I agree. You still need to clean it well or the bed liner stuff wont stick either. Every set I've done would chip off easy if not cleaned well first. 


Posted via TapaTalk.


----------



## RedRon

sorry but i been running this stuff on my snorkels and on my customers snorkels for quite some time and it literally sticks like dog crap on a blanket. My mini cooper cost 40 grand and i don't just put anything on it. The stuff works with no prep work. All i was saying is all that sanding is way too much work when the stuff i use works with little or no prep work and no primer. Try it and you will see.


----------



## Polaris425

I have. And so have many others here. Maybe our stores just don't sell the special special cans that you use. Or Maybe you're thinking of plasti dip & not Bed liner ?? B/c then I can see it, it will stick well to anything and hold up. Though even then, the surface needs to at very least be cleaned.


----------



## RedRon

Polaris425 said:


> I have. And so have many others here. Maybe our stores just don't sell the special special cans that you use. Or Maybe you're thinking of plasti dip & not Bed liner ?? B/c then I can see it, it will stick well to anything and hold up. Though even then, the surface needs to at very least be cleaned.

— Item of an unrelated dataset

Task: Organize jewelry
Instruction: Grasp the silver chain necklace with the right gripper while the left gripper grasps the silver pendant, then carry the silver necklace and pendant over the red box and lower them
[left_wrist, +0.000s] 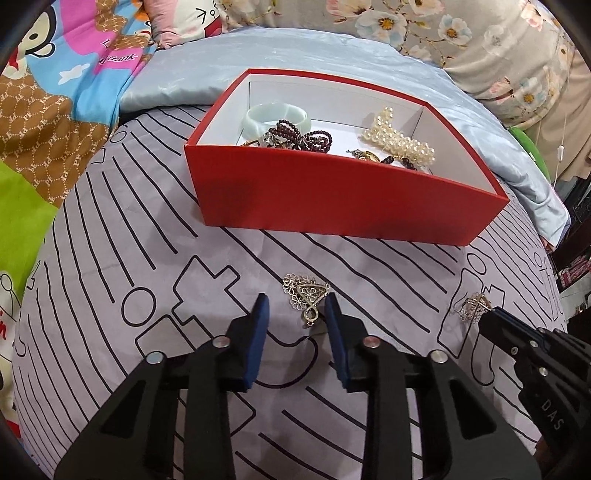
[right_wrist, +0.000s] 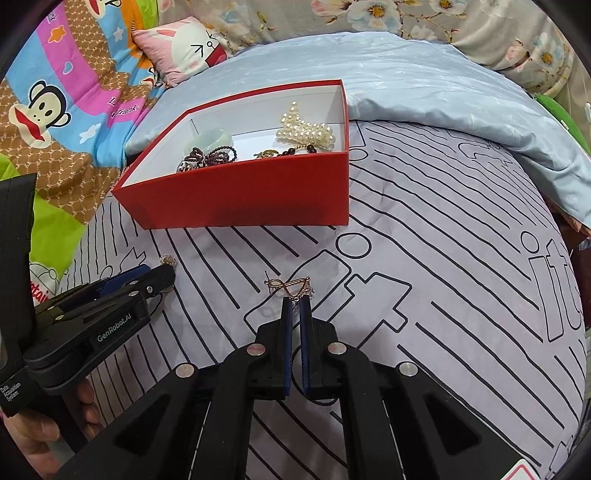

I dont know what you and so many others used but i have had it on my snorkels and my car for going on almost 2 years and has survived many rides car washes and my high pressure sprayer. Its not plastic dip that stuff comes of super easy. I never said it didn't need cleaned. I said no prep work like sanding. This is the stuff i have been using and i think after all that time and abuse if it was going to come off it would have.


----------



## Polaris425

Cleaning is prep work. And that's all I've been saying. Just clean it. I never said sand it when i Replied. So Instead of arguing w/ me for two posts you should have just agreed the first time! Lol


----------



## RedRon

ok i thought sanding was considered prep work not wiping it off.


----------



## Polaris425

Whatever. Do it how you want. But I know from personal experience and so does everyone else here if you don't wipe it down good first w/ some alcohol or cleaner even that stuff won't stick well.


----------



## RedRon

Polaris425 said:


> Whatever. Do it how you want. But I know from personal experience and so does everyone else here if you don't wipe it down good first w/ some alcohol or cleaner even that stuff won't stick well.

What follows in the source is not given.